Photopreventive effect and mechanism of azd4547 and Curcumin C3 Complex® on UVB-induced epidermal hyperplasia
Cancer Prev Res. 2016;doi: 10.1158/1940-6207
As indicated by the American Cancer Society, skin cancer is the most common of all type of cancers in the USA due to increased exposure to UV light due to ozone layer depletion. Higher risk prone individuals are those with fair complexion and sun-damaged skin. Squamous cell carcinoma (SCC) and basal cell carcinoma (BCC) together account for non-melanoma skin cancer (NMSC). The SCC is clinically very aggressive and undergoes metastasis, which may result in spreading of cancer around the body. Therefore a “photo-preventive” agent is needed to prevent damage caused due to exposure to UV radiation.
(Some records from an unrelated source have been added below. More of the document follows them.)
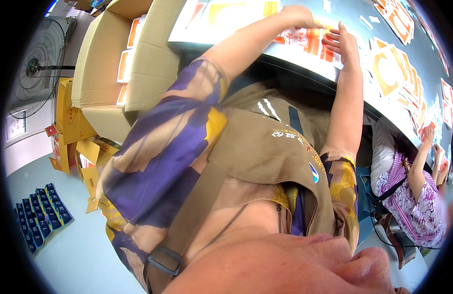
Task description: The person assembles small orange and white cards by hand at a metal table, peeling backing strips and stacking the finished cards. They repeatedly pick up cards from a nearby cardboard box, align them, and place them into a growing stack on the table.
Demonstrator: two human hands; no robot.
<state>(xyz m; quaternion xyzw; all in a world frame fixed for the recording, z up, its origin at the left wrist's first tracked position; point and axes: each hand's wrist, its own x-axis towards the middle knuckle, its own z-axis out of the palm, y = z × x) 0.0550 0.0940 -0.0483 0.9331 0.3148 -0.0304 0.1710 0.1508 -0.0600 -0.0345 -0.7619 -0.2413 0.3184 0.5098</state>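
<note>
Red-and-white printed packets [307, 40] lie at the near edge of the bright table [202, 34], between my two hands. My left hand [300, 17] reaches over from the left, above the packets' far side. Its fingers are mostly hidden and washed out by glare. At the packets' right end is my right hand [345, 44], open, with its fingers spread and pointing left. I cannot tell whether its fingertips touch the packets. Nothing shows in its grasp.
Piles of orange-and-white packets [395, 73] cover the table to the right. An open cardboard box [101, 73] with packets inside stands at my left, near a fan [34, 66]. At the right, a person in a purple patterned top [407, 210] handles packets. Dark blue packs [43, 215] lie on the floor.
</note>
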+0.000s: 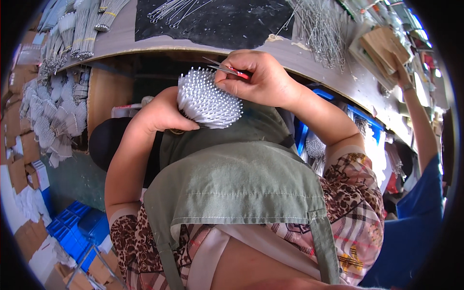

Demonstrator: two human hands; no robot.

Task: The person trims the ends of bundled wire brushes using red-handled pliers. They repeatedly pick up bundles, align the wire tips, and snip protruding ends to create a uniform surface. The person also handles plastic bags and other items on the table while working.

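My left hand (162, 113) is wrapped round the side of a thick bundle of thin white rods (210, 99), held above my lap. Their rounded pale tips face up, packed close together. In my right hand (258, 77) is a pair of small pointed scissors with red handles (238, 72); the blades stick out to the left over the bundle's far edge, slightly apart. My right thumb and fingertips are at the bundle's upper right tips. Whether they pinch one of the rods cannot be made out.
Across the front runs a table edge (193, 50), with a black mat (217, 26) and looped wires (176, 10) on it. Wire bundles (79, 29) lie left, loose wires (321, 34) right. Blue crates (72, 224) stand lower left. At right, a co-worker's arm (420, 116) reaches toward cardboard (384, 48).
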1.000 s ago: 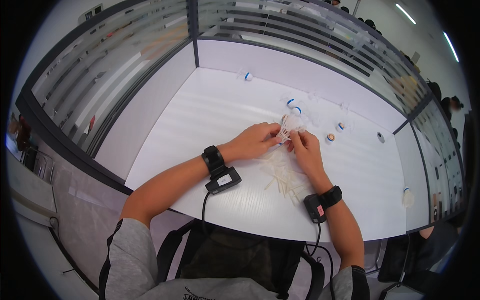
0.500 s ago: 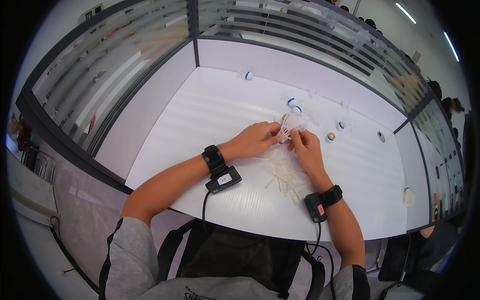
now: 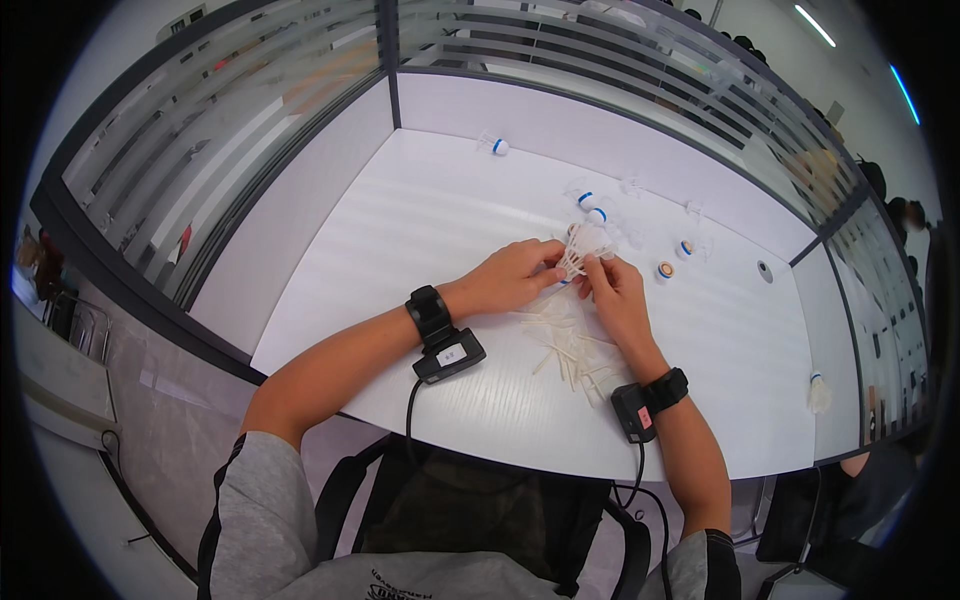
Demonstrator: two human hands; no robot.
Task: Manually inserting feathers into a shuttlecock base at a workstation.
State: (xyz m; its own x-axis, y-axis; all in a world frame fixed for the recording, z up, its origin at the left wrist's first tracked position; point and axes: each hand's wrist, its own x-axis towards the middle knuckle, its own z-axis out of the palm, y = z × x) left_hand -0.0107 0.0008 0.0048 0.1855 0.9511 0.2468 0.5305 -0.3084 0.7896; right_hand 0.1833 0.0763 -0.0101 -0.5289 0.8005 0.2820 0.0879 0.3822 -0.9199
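Note:
Over the middle of the desk, a white shuttlecock [image 3: 588,243] is held with its feathered skirt away from me and its blue-banded base near my fingers. My left hand [image 3: 515,273] grips its left side, thumb and fingers closed round the lower part. On the other side, my right hand [image 3: 616,293] pinches the feather shafts between thumb and fingers. Part of the base is hidden by my fingers. Below the hands lies a loose heap of pale feathers [image 3: 566,345], spread over the desk.
Beyond my hands lie blue-banded shuttlecocks [image 3: 597,215] with sparse, see-through skirts; one stands far left [image 3: 501,147]. A bare base [image 3: 665,270] sits to the right. A whole shuttlecock [image 3: 819,393] lies by the right edge. Partition panels [image 3: 560,115] enclose the desk [image 3: 400,210].
Both hands keep hold of the shuttlecock in nearly the same place. The whole view has shifted very slightly; the things on the desk look unmoved.

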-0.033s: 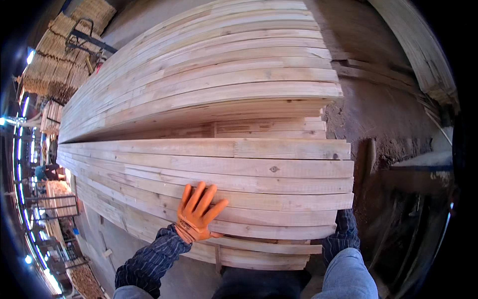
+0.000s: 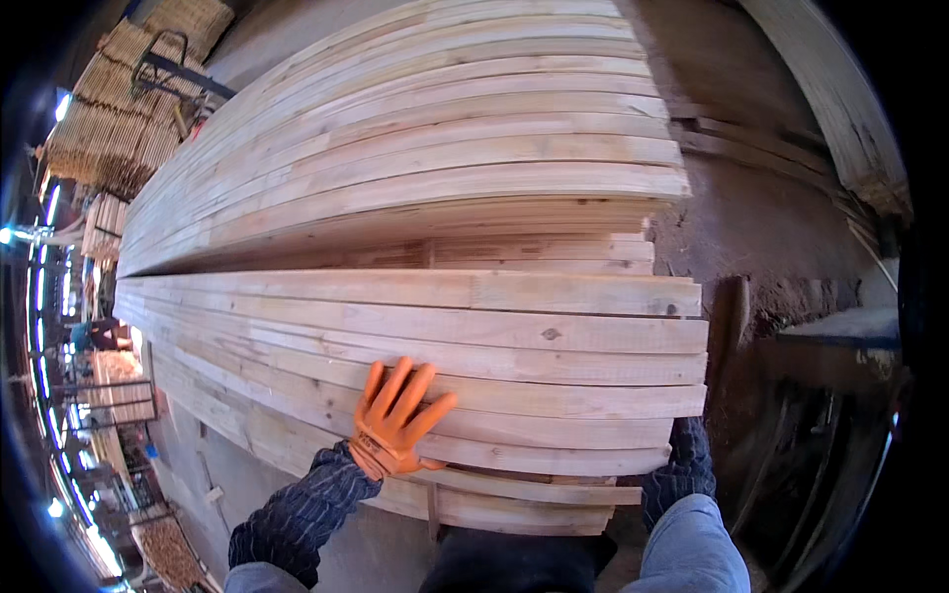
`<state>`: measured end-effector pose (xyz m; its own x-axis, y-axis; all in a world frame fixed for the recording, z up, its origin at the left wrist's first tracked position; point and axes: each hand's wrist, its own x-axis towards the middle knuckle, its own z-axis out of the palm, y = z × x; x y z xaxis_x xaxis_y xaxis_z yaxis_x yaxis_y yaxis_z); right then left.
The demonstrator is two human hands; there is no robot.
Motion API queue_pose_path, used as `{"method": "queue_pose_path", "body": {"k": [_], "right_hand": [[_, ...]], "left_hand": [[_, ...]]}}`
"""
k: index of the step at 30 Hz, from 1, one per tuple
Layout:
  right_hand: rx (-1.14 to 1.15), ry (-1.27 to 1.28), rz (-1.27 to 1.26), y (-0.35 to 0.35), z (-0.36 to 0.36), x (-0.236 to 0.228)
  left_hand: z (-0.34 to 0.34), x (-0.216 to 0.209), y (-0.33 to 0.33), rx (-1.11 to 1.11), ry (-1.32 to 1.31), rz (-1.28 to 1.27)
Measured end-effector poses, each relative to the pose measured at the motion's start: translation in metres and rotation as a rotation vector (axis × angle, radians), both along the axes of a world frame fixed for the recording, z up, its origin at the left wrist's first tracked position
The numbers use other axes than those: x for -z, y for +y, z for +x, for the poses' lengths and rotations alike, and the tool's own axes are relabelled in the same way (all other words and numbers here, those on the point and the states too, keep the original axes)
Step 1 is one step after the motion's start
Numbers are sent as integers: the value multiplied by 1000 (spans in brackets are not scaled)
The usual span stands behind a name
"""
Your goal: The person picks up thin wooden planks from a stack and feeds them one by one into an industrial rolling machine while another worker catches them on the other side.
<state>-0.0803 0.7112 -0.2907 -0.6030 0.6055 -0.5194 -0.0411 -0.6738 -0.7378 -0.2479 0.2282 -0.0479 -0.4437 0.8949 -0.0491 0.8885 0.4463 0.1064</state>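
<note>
My left hand (image 2: 397, 427), in an orange glove, lies with fingers spread across the top of the near stack of pale wooden boards (image 2: 554, 395). Nothing is in its grasp. On the right, my forearm in a dark striped sleeve (image 2: 682, 474) reaches down past the board ends. The boards hide my right hand, so its fingers cannot be made out. Some lower boards (image 2: 524, 514) jut out on the side closest to me.
Beyond a narrow wedge-shaped gap lies a second, larger stack of boards (image 2: 474, 128). More timber piles (image 2: 109, 119) stand at the far left, near a dark metal frame (image 2: 183, 74). A dusty floor (image 2: 751, 217) and a ledge (image 2: 840, 326) are to the right.
The whole view has shifted very slightly. My left hand stays flat on the boards, and my right arm keeps its place at their ends.
</note>
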Motion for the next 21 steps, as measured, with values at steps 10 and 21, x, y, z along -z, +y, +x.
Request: {"method": "queue_pose_path", "body": {"k": [10,21], "right_hand": [[-35,-89,-11,-1,36,-13],[-149,-9,21,-35,40,-5]], "left_hand": [[-16,-10,8,1,-131,42],[-4,-2,-5,28,1,192]]}}
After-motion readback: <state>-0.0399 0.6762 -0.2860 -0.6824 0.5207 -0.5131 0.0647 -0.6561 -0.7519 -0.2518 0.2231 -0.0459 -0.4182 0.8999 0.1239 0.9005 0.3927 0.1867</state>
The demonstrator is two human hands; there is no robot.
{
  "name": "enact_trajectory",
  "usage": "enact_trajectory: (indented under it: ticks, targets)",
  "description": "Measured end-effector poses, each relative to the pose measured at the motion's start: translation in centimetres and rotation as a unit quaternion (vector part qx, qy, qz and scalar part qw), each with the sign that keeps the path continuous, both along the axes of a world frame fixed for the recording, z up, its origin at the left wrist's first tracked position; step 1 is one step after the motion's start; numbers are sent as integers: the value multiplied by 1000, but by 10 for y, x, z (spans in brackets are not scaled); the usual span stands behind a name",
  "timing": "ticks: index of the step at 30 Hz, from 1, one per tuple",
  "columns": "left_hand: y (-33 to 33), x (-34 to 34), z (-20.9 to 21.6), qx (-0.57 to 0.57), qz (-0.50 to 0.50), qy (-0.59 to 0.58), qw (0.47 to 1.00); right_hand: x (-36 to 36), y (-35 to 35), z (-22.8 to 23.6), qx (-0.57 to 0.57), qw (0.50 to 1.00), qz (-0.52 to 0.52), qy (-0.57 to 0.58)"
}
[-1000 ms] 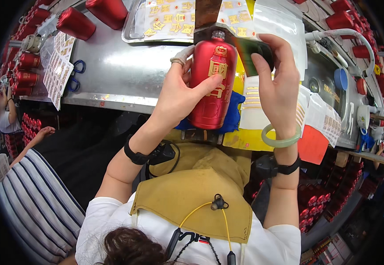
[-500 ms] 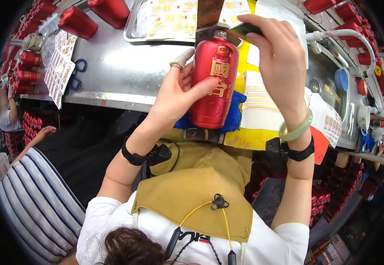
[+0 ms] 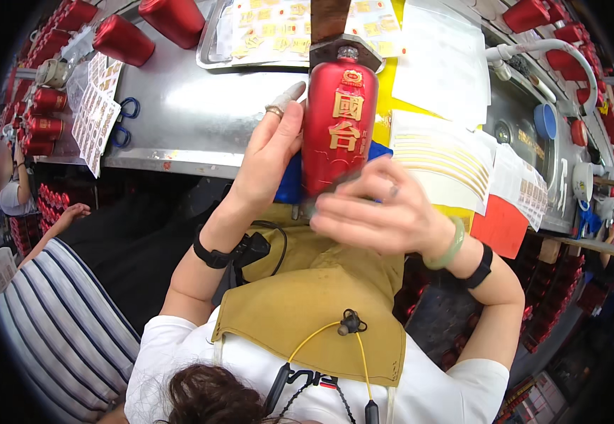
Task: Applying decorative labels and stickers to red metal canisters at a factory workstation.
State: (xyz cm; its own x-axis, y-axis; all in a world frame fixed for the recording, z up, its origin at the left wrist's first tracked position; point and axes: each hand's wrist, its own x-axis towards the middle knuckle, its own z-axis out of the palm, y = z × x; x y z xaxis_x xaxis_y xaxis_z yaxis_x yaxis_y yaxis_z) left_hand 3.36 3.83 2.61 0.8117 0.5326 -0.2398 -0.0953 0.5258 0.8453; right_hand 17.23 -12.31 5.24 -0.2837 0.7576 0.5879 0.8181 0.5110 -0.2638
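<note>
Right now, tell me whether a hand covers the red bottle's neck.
No, the neck shows uncovered, with the left hand beside the bottle and the right hand at its lower end.

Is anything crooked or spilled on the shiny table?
I see no spill. But the sticker sheets at the left look askew: a corner pokes past the front edge of the metal table. The red sheet at the right sticks out past it too.
</note>
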Motion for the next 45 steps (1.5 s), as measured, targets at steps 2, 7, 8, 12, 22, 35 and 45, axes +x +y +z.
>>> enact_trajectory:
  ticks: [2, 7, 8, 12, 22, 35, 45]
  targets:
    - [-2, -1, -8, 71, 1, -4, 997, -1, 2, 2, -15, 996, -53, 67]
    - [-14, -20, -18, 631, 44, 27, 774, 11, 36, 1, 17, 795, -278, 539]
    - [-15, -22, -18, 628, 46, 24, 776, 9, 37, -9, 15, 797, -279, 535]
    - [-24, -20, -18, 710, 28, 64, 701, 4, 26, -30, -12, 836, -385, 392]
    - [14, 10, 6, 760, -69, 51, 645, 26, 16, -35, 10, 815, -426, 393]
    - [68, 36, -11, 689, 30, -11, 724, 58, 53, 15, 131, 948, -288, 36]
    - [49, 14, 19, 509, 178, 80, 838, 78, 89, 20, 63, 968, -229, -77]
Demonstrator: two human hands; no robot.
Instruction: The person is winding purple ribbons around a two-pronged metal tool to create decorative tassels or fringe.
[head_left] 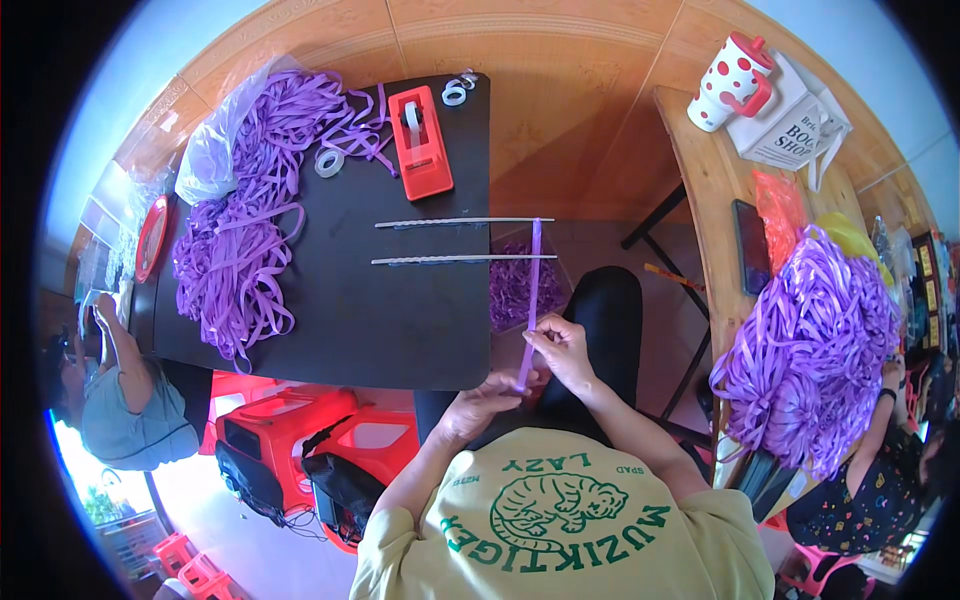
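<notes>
Two thin metal rods (450, 260) lie roughly parallel on the black table (350, 300), fixed there, their ends sticking out past its right edge. A flat purple ribbon (535, 285) runs across the jutting ends and down toward me. My right hand (562, 352) pinches the ribbon between thumb and fingers, below the nearer rod. Lower and to the left, my left hand (488, 402) is closed around the ribbon's near end, its fingertips partly hidden. Whether the ribbon loops around the far rod or only touches it, I cannot tell.
A large purple ribbon heap (240, 240), a red tape dispenser (420, 145) and tape rolls (329, 162) lie on the black table. Beneath the rods sits a container of purple ribbon (520, 290). A wooden table (700, 140) at right bears another ribbon pile (815, 350). People sit on both sides.
</notes>
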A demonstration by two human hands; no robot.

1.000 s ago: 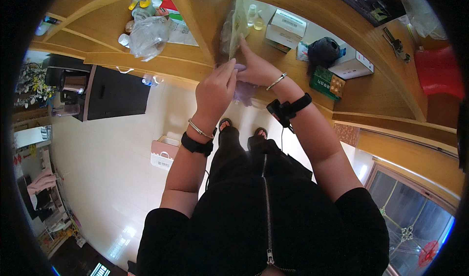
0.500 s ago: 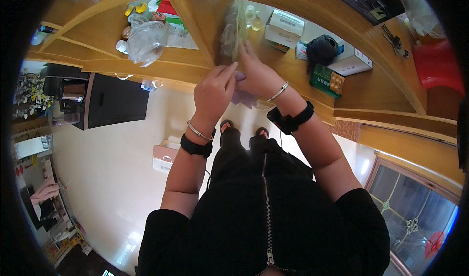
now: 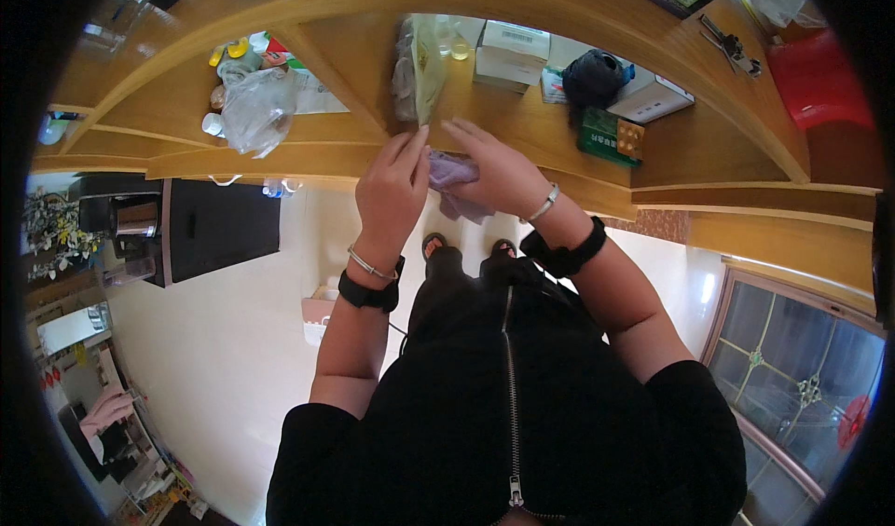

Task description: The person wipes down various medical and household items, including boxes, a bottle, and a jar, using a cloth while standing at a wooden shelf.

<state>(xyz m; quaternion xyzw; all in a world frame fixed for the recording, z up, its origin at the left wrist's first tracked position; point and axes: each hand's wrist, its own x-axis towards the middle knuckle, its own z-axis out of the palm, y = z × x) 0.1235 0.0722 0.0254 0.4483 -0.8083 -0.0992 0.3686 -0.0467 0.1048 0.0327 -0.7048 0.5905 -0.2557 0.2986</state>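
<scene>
Glossy wooden shelf [image 3: 522,125], crinkled plastic bag [image 3: 254,107]

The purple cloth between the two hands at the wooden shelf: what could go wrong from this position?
1. The purple cloth is pinched between the left hand and the right hand beyond the shelf edge; a loose grip might drop it to the floor.
2. A clear packet leans just beyond the fingertips; a nudge may tip it.
</scene>
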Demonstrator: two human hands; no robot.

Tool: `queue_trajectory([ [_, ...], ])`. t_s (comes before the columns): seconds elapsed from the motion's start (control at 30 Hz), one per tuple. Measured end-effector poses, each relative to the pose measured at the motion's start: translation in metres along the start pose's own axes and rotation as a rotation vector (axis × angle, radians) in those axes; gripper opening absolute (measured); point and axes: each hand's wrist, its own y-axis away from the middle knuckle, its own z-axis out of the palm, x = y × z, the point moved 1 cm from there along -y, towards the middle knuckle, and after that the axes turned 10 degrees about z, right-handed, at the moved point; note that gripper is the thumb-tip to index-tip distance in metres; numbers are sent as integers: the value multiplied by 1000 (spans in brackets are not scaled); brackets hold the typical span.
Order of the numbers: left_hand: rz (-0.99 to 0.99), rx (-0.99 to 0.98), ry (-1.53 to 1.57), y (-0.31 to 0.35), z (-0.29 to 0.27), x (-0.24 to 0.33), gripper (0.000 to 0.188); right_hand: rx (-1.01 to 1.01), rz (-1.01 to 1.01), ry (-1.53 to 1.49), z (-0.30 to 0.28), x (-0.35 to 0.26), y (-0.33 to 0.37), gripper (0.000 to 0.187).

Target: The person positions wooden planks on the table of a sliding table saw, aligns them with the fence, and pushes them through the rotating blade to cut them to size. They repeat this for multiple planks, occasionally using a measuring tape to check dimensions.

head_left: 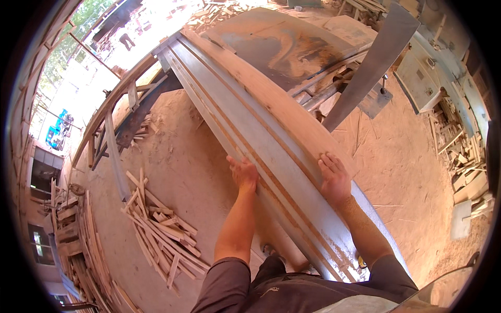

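Observation:
A long pale wooden plank (271, 107) lies lengthwise along the right side of a grey metal machine bed (250, 112) with brown grooves. My right hand (335, 180) rests on the plank's near end, its fingers stretched out over the wood and the thumb side hard to make out. My left hand (244, 173) is on the bed's left edge, apart from the plank. Its fingers are slightly bent and spread, with nothing seen in them. Both forearms reach up from the lower edge.
Beside the plank rises a tall, dark metal blade-like plate (373, 68). A broad, dusty sheet (282, 44) lies beyond it. Loose wood strips (164, 229) are heaped on the floor at left, and more scraps (464, 161) line the right. A curved wooden rail (112, 88) stands at far left.

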Motion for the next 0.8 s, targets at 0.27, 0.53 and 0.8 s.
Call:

In a previously published study Curcumin C3 Complex® has already shown positive effect in inhibiting UVB-induced tumor indices and multiplicity. In current study, it has been suggested that this effect of Curcumin C3 Complex® is via the FGFR/mTOR mechanism.
Objective:

To investigate the efficacy of Curcumin C3 Complex® for protection against acute UVB induced hyper proliferation by FGFR/mTOR signaling pathway.

Study Design:
  • JB6 P+ cells were exposed to UV light (290-320 nm) and lysed at given point of time for experimental analysis
  • Female SKH-1 mice were pretreated with Curcumin C3 Complex® (15 mg/kg) or vehicle (Corn oil) 5 days a week for two weeks on dorsal surface, after two weeks of acclimatization
  • After two weeks of administration of intervention, mice were exposed to single dose of UVB (180 mj/cm2) radiation. After 24 hours of exposure, mice were sacrificed, blood samples were collected and plasma was isolated by centrifugation for ELISA test
  • In control group, mice were pretreated with AZD4547 (5mg/kg) for two weeks and similarly exposed and processed as intervention group
  • Squamous cell carcinoma cells and adjacent normal cells were derived from 21 patients diagnosed NMSC, whose sections were immunostained for FGFR2 (a fibroblast growth factor indicative of cancer) and quantified. The scores were given as: No stain =0, weak or focal staining record= 1+, moderate staining=2+ and strong staining=3+
Results and Discussion:
  • Curcumin C3 Complex® was found to inhibit FGF-2-induced JB6 cell proliferation and mTOR1, mTOR2 activation
  • Curcumin C3 Complex® also inhibited UVB-induced epidermal hyper proliferation and hyperplasia in mouse model and it was attenuated by FGFR inhibition
  • In case of normal skin samples, the staining was weak. Tumor sections showed higher staining intensity pattern. Eight patients showed 30% of tumor and 13 patients showed 50% of tumor tissue immunostained for FGFR2
  • The data of the current study suggested that pretreatment with Curcumin C3 Complex® was able to inhibit the phosphorylation of FGFR2 caused by UVB exposure
  • As per the authors, this study found evidence of interaction between FGFR and mTOR signaling
Conclusion

Curcumin C3 Complex® inhibited both mTOR and FGFR2 signaling, which can be considered as a new therapeutic strategy for advanced cancer with dual pathway dysregulations.